Every time you turn your steering wheel, your front tires pivot. However, they don't pivot completely in place on an exact center axis; instead, they swing in a tiny arc. The distance between the exact center of your tire's contact patch and the invisible steering pivot axis (the Steering Axis Inclination, or SAI) is called the Scrub Radius.
Positive vs. Negative Scrub Radius
Automotive engineers spend hundreds of hours calibrating the scrub radius to provide optimal steering feel and stability.
- Negative Scrub Radius: The contact patch sits inside the steering axis. This is common in modern front-wheel-drive cars because it naturally stabilizes the steering wheel if one front brake fails or if a tire blows out.

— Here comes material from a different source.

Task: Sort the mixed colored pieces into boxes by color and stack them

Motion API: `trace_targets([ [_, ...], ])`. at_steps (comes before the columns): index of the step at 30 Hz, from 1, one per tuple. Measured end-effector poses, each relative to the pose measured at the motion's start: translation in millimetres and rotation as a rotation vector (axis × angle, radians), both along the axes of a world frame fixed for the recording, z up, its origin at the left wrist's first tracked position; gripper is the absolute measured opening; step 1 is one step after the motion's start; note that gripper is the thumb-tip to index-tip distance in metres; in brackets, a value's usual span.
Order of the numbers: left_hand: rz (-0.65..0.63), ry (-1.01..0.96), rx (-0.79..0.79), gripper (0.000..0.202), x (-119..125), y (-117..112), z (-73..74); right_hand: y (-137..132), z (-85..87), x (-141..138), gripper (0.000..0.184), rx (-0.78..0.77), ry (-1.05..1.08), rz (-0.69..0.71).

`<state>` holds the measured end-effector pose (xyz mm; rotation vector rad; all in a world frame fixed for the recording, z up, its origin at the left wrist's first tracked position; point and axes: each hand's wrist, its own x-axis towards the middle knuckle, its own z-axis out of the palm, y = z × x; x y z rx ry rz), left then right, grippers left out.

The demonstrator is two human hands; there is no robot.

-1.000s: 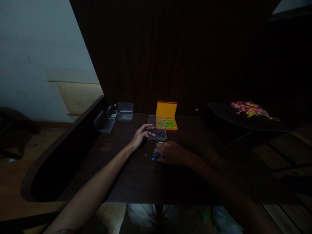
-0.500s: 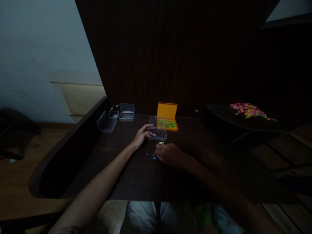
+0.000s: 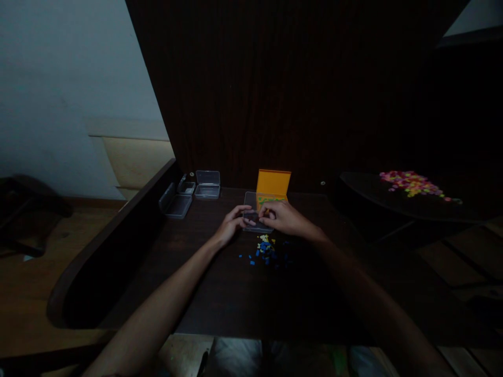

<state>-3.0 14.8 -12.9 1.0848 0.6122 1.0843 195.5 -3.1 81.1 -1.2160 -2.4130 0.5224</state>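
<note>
Right hand (image 3: pixel 286 219): up from the blue pieces (image 3: pixel 268 253) to the clear box (image 3: pixel 264 229) since the earlier frame; fingers curled, tips close, cannot tell whether they pinch anything.
Clear box: between the hands, lid raised; looks light, stiff, slick, likely to skid. Best hold: side walls, not thin lid.
Left hand (image 3: pixel 228 228): fingers spread, touching box's left end.
Loose pieces: blue, plus yellow pieces (image 3: pixel 263 239), on the surface (image 3: pixel 212 298) bodyward of the right hand; probably featherweight, easily scattered; take by edges.
Orange case (image 3: pixel 274 182): lid up, just beyond the hands.
Colourful heap (image 3: pixel 412 184): well right of the right hand.
</note>
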Motion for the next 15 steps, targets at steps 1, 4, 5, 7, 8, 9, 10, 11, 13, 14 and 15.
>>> trace_targets([
  [1, 0.0, -0.004, -0.004, 0.053, 0, 0, -0.1, 3, -1.9, -2, 0.007, -0.005, 0.0, 0.002],
  [4, -0.003, -0.012, -0.023, 0.053, -1, 0, 0.6, 8, -5.9, -8, 0.013, 0.015, -0.006, 0.015],
  [5, -0.003, -0.013, -0.03, 0.053, -1, 0, 1.1, 9, -6.7, -10, 0.015, 0.032, -0.016, 0.023],
  [7, -0.003, -0.012, -0.041, 0.053, 0, 0, 2.1, 12, -8.1, -13, 0.016, 0.072, -0.049, 0.044],
  [8, -0.004, -0.013, -0.045, 0.054, 0, 0, 2.7, 14, -8.8, -14, 0.017, 0.088, -0.071, 0.059],
  [9, -0.003, -0.015, -0.046, 0.054, 0, -1, 3.2, 15, -9.5, -15, 0.018, 0.098, -0.094, 0.075],
  [10, -0.003, -0.016, -0.044, 0.054, 0, -1, 3.7, 17, -10.4, -15, 0.019, 0.103, -0.114, 0.091],
  [11, -0.001, -0.016, -0.042, 0.053, 1, -1, 4.2, 18, -11.2, -16, 0.021, 0.103, -0.133, 0.105],
  [13, 0.002, -0.014, -0.044, 0.053, 1, -2, 5.0, 19, -12.9, -16, 0.024, 0.101, -0.16, 0.122],
  [14, 0.004, -0.011, -0.047, 0.053, 1, -2, 5.4, 20, -13.6, -17, 0.024, 0.1, -0.168, 0.129],
  [15, 0.01, -0.009, -0.049, 0.053, 1, -3, 5.9, 20, -14.3, -17, 0.023, 0.098, -0.176, 0.137],
])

- Positive Scrub Radius: The contact patch sits outside the steering axis. Often found on older rear-wheel-drive cars, this provides heavier steering feel and more feedback, but makes the car "tramline" (aggressively pull left or right following ruts in the road).
The Danger of Wheel Spacers and Low Offsets
When car enthusiasts install wheel spacers or bolt on wide aftermarket wheels with a low offset (pushing the wheels out towards the fenders), they unknowingly increase the positive scrub radius significantly.

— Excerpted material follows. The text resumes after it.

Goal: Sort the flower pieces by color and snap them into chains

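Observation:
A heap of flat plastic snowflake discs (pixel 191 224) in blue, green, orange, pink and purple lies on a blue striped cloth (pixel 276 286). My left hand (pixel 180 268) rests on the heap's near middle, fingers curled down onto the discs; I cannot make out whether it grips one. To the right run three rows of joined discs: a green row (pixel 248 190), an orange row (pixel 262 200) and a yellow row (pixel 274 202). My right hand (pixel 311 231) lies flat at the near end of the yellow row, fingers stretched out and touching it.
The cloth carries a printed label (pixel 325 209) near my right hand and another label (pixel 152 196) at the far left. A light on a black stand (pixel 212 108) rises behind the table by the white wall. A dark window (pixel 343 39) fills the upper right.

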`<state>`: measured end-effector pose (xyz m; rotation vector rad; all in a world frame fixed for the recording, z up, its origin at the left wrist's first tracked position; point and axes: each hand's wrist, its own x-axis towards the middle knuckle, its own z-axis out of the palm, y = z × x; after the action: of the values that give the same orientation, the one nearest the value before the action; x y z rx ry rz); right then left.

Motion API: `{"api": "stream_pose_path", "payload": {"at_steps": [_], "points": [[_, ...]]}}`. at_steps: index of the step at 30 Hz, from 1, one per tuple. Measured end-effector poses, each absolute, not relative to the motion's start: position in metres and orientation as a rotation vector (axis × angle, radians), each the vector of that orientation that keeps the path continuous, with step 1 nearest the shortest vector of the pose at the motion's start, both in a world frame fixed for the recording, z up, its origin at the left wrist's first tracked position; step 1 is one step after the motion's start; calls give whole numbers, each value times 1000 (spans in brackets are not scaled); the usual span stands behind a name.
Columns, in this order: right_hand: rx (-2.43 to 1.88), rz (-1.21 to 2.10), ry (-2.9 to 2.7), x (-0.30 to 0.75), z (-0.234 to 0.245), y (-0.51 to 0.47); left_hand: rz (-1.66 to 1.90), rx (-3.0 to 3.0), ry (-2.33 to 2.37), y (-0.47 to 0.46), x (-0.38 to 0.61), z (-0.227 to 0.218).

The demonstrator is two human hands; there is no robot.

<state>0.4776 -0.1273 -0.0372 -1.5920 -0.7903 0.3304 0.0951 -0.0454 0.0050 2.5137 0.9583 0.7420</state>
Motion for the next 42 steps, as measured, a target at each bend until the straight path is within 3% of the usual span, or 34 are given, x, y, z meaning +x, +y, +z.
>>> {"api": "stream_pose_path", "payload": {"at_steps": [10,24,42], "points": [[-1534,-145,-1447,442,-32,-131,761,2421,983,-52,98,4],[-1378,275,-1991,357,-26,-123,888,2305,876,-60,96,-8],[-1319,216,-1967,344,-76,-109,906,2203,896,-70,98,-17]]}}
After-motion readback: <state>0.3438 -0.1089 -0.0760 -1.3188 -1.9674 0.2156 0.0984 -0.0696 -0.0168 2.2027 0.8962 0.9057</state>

Pushing the wheel outward acts like extending a wrench—it gives the road more leverage over your steering rack. If you hit a bump mid-corner with a massive positive scrub radius, the steering wheel can violently snap out of your hands. Furthermore, it accelerates wear on wheel bearings and suspension ball joints exponentially. Always keep offset changes within 5mm-10mm of factory specifications unless accompanied by deep suspension modifications to correct the SAI.